● **What needs to be done**
Find the lines below holding the word "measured" and copy each of them.

● **Extracted material**
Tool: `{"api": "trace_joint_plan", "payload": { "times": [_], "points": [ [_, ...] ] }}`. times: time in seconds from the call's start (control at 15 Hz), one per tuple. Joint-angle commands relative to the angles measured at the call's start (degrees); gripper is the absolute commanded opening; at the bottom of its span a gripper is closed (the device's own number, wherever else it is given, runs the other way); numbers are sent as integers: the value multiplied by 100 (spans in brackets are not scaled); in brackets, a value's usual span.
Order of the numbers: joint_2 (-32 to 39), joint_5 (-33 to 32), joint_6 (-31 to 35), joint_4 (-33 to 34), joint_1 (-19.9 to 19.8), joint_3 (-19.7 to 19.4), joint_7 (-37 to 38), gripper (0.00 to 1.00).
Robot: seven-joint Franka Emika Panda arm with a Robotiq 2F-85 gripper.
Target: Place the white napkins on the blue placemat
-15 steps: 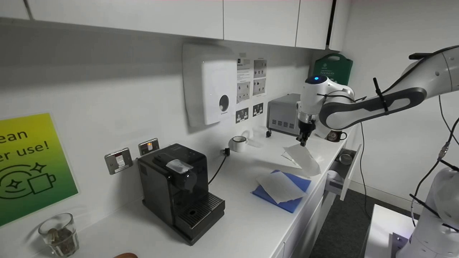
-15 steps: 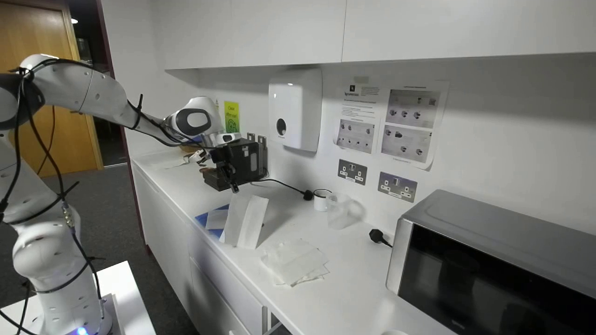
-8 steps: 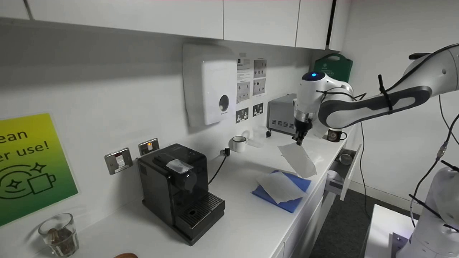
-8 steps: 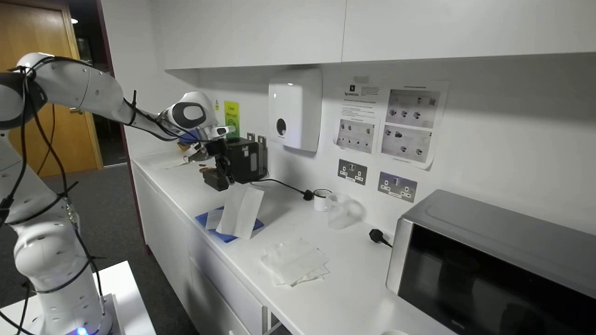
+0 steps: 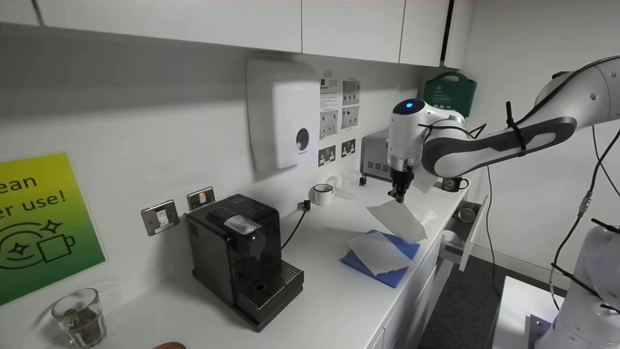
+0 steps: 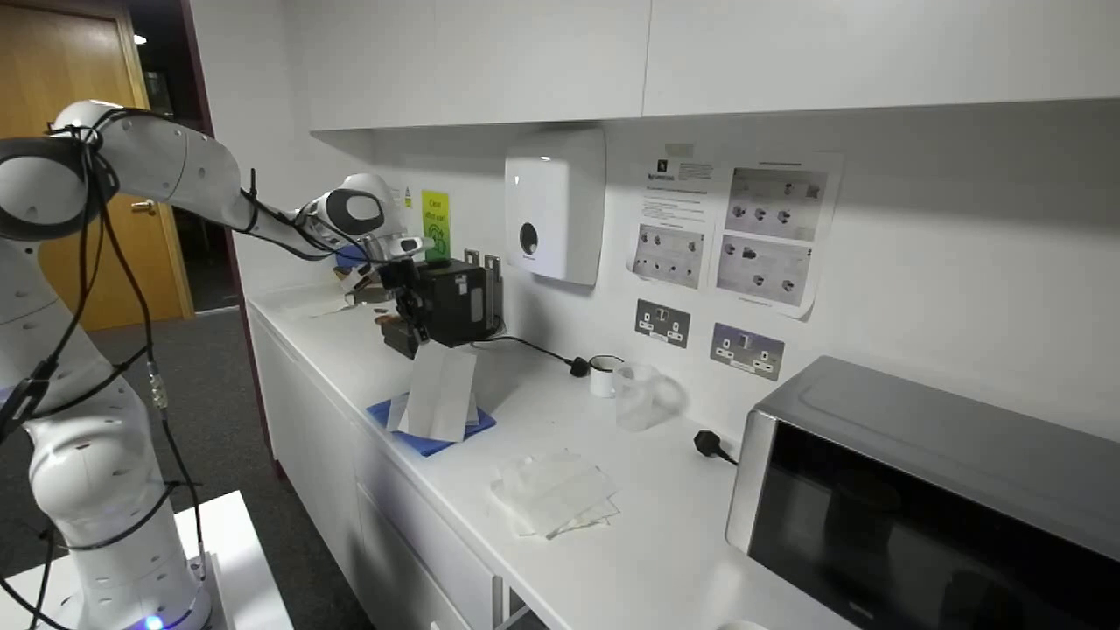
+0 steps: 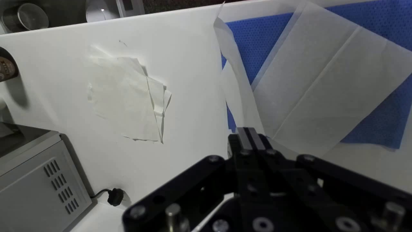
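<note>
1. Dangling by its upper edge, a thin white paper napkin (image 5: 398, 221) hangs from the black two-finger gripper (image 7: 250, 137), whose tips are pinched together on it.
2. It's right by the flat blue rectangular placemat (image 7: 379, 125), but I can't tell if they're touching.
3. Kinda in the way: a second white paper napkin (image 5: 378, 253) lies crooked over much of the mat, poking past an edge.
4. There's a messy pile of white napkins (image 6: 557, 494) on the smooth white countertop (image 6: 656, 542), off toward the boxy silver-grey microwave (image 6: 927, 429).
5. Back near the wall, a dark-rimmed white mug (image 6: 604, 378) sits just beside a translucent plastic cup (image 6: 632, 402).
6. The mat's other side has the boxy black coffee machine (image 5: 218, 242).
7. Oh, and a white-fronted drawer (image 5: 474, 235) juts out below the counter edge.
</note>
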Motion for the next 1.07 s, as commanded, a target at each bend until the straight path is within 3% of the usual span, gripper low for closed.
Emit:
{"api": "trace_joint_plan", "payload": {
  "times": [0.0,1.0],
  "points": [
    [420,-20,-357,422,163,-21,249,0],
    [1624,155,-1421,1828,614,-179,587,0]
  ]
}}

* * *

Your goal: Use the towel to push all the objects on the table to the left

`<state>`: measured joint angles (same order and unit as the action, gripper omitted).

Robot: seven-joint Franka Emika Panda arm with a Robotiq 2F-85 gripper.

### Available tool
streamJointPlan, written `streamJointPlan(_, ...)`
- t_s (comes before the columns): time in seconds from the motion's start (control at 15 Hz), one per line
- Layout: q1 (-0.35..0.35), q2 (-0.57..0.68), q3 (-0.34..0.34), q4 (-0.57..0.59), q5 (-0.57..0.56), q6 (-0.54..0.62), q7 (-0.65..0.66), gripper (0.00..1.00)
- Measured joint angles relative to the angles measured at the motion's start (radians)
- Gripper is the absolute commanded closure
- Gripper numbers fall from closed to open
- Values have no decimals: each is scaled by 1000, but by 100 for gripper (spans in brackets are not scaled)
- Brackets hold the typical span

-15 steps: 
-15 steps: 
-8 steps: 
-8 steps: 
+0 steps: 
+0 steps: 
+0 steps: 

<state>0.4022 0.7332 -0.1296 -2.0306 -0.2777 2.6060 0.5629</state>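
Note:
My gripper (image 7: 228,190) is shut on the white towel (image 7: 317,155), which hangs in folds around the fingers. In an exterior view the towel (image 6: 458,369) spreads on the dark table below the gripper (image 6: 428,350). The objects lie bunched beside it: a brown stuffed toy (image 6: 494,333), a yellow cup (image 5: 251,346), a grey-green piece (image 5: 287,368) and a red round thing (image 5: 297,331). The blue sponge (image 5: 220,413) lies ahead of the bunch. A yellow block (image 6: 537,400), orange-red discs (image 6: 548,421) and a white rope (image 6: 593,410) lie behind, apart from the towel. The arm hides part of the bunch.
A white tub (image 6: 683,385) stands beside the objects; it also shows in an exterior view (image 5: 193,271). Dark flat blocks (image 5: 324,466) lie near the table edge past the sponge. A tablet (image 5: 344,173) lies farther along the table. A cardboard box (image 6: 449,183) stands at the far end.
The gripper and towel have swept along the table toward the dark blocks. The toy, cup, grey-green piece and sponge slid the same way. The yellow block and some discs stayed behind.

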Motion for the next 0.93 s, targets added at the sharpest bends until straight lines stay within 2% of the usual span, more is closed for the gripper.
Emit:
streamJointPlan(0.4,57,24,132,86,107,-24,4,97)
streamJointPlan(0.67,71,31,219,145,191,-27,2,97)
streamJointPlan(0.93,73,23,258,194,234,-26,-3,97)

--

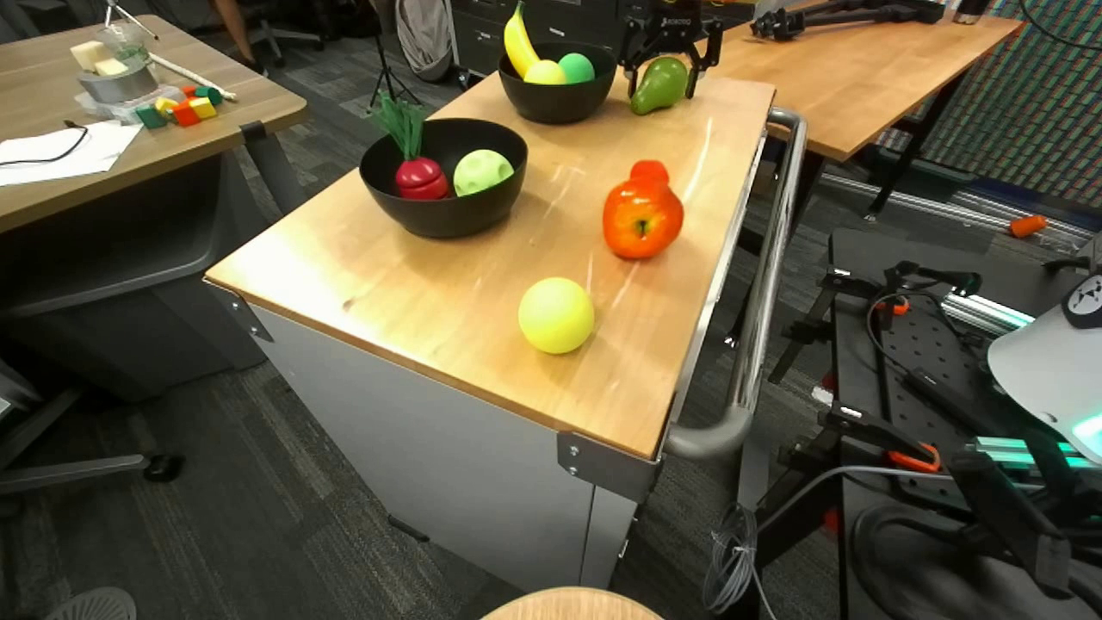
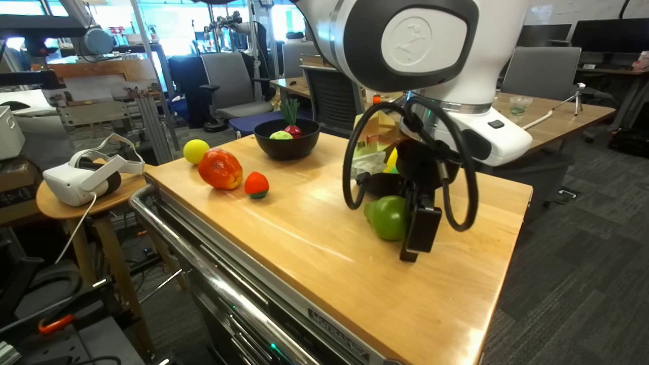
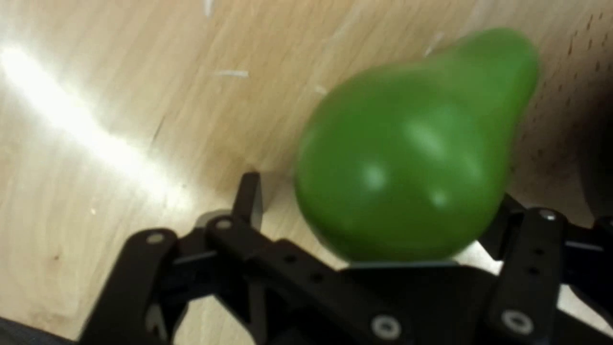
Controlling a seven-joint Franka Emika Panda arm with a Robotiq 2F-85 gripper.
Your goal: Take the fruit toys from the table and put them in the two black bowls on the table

● **Your response**
Tool: `{"api": "trace_joint_plan", "payload": { "times": [_], "points": [ [_, ...] ] }}`. times: time in seconds from the call's start (control at 15 Hz), one per tuple. Joint-angle commands relative to the angles measured at the call's start (degrees); gripper is the absolute commanded opening; at the bottom of its span a gripper is closed (the device's own number, wherever else it is given, runs the other way); numbers are sent as integers: the value multiplied by 100 (spans in brackets are not scaled); in brackets, a value's usual span.
`<state>`: measured joint angles (same order and unit as the action, gripper omitted).
- Measured joint angles relative to the angles measured at the motion's start (radians)

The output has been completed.